Nearing the end of my degree and approaching the reality of a formidably competitive graduate market, learning a new language and expanding my cultural understanding seemed like a valuable way to spend the summer. Having enjoyed German at school and continued with French until my second year at Edinburgh, I decided to focus on the European language I’d long sworn I would next attempt – Spanish. So in July, I embarked on a month’s worth of immersive language lessons, with the realistic expectation of conversational fluency and a finer appreciation of both Gaudi and paella.
Before leaving, I had typical worries about negotiating a new city and making friends but a few days in I felt very settled. Arriving a couple of days before starting my course meant I had time to scope out the neighborhood and get my bearings. The language school I enrolled in also offered a great programme of events to learn more about local history and culture, as well as to better get to know your classmates. Whilst the lessons were taught in a loose English to Spanish manner, I was the only native English speaker in my group, with others from Germany, France, Romania, Italy, Russia and Israel. Learning a shared new language alongside people with such varied backgrounds made for some really interesting conversations as we compared similarities and differences between them all.
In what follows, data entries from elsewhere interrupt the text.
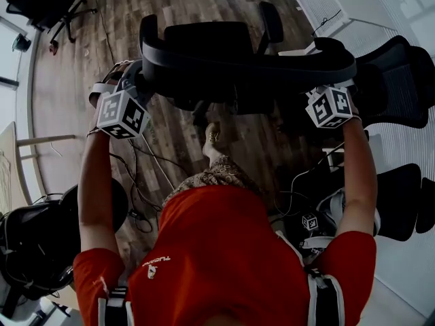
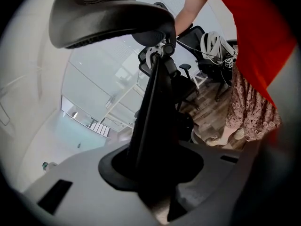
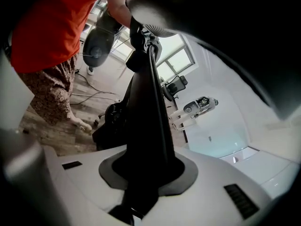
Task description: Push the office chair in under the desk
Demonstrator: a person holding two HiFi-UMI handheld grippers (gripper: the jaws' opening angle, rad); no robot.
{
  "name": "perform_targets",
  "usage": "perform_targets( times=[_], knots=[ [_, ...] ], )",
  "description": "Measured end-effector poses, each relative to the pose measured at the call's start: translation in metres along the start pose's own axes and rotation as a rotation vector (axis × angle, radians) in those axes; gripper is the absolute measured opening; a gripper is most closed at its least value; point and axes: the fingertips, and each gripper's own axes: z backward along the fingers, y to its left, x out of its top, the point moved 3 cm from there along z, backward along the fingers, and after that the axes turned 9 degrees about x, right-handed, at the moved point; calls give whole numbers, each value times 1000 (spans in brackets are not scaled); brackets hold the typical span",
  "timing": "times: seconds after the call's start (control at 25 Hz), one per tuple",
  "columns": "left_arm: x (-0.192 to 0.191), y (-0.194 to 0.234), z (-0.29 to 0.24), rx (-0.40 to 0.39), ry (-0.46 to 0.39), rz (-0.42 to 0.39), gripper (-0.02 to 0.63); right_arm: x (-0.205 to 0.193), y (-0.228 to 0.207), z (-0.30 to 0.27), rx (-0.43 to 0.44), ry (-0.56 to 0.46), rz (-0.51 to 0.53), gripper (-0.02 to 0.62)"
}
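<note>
A black office chair [image 1: 245, 63] stands in front of me, its curved top bar running across the head view. My left gripper [image 1: 145, 81] holds the bar's left end and my right gripper [image 1: 317, 90] its right end. In the left gripper view the jaws of the left gripper [image 2: 150, 173] are closed on a black strut [image 2: 150, 102] that rises toward the headrest [image 2: 108, 18]. In the right gripper view the right gripper [image 3: 143, 173] clamps a matching black strut [image 3: 148, 98]. The fingertips are hidden behind the chair in the head view.
Wooden floor with loose cables [image 1: 136, 175] lies under the chair. Other black chairs stand at the top left [image 1: 41, 2], the right [image 1: 401, 80] and the lower left [image 1: 34, 243]. A white piece of furniture [image 1: 326, 5] is at the top right. My foot [image 1: 214, 138] is beside the chair base.
</note>
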Motion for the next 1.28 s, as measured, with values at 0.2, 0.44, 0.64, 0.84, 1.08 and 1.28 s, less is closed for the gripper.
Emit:
perform_targets(
  times=[0.2, 0.44, 0.64, 0.84, 1.08, 1.28],
  knots=[
    [-10, 28, -31, -13, -6, -6, 141, -10, -29, -17, -17, 14, -18, 114],
    [-27, 64, -71, -32, -11, -14, 141, -22, -65, -42, -28, 24, -32, 114],
    [-49, 96, -104, -51, -12, -24, 141, -26, -96, -66, -39, 42, -53, 114],
    [-71, 126, -140, -80, -27, -34, 141, -32, -124, -92, -38, 57, -74, 112],
    [-107, 167, -177, -98, -48, -41, 146, -26, -162, -125, -46, 84, -100, 110],
    [-126, 200, -208, -118, -78, -56, 147, -26, -188, -145, -51, 111, -131, 109]
  ],
)
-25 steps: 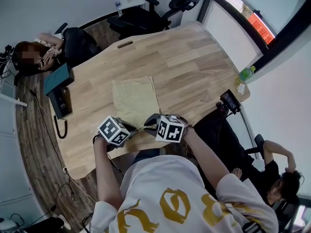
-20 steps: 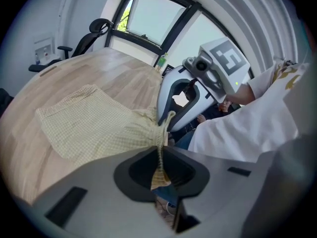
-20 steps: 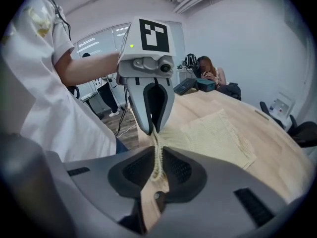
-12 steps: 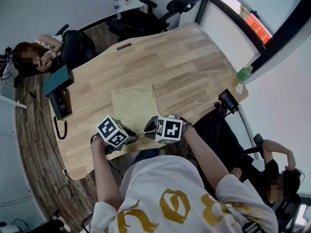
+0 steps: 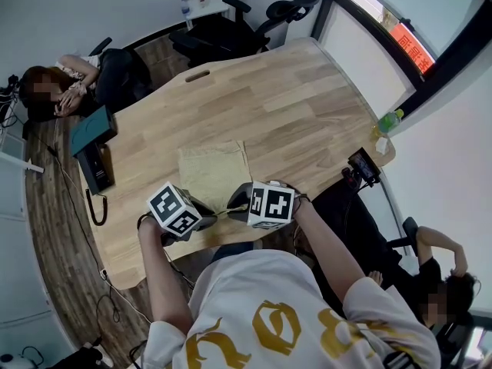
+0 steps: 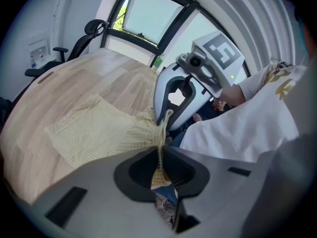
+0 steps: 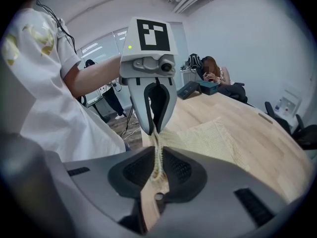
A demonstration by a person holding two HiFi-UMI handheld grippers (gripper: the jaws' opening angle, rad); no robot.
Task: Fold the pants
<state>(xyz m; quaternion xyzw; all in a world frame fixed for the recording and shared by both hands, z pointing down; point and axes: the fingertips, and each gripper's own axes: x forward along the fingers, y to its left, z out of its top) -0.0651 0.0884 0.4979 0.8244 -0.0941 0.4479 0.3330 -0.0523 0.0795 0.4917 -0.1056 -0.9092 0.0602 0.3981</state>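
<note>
Pale yellow checked pants (image 5: pixel 213 169) lie folded on the wooden table (image 5: pixel 292 106), their near edge lifted off the surface. My left gripper (image 5: pixel 209 220) is shut on that near edge, the cloth (image 6: pixel 159 157) pinched between its jaws. My right gripper (image 5: pixel 233 207) is shut on the same edge close beside it; the fabric (image 7: pixel 157 162) runs up between its pads. In the left gripper view the pants (image 6: pixel 94 130) stretch away across the table to the right gripper (image 6: pixel 166 120). In the right gripper view the left gripper (image 7: pixel 152 129) faces me, tip to tip.
A teal box (image 5: pixel 92 127) and a black phone (image 5: pixel 96 167) sit at the table's left edge. A green bottle (image 5: pixel 388 120) and a black device (image 5: pixel 363 166) stand at the right edge. People sit at the far left (image 5: pixel 61 87) and lower right (image 5: pixel 434 283); office chairs (image 5: pixel 231 25) stand behind.
Both grippers have risen a little with the pants' near edge, which now hangs higher off the table. The jaws stay closed on the cloth.
</note>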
With what initially appeared to be a lacking amount of forethought I had chosen Barcelona as my destination for the trip – disregarding the fact that most locals speak the regional language of Catalan over Spanish. Luckily, the language school I was at had experience of teaching Spanish all over Spain and South America, so teachers were great at highlighting examples of divergences between common Spanish and Catalan words, which made it slightly easier to decode street signs. Whilst Catalan is usually used in most professional settings and spoken as a first language by many families at home, I quickly managed to find plenty of new Spanish conversation partners – from my new best friend, the owner of greengrocers below our apartment, to an elderly but hugely enthustiastic taxi driver, to whom, when asked how long I was staying in Spain, I inadvertently replied ‘a table’! (Newly acquired language skills hindered by Friday night sangria, the Spanish word ‘mesa’ became muddled with the word for ‘month’ – ‘mes’ – much to his amusement and my delayed confusion).
Occasional embarrassment aside, I found Barcelona to be incredibly friendly and a city made only richer by its own pluralistic linguistic heritage. It felt great to really get to know it, to a much greater depth than you would on a week’s holiday, and to be able to communicate with those around me. The experience has certainly confirmed my desire to live abroad in the future and, whilst a month is a little optimistic a timeframe to fully conquer a new language, I hope to continue to improve on my Spanish now I’ve returned!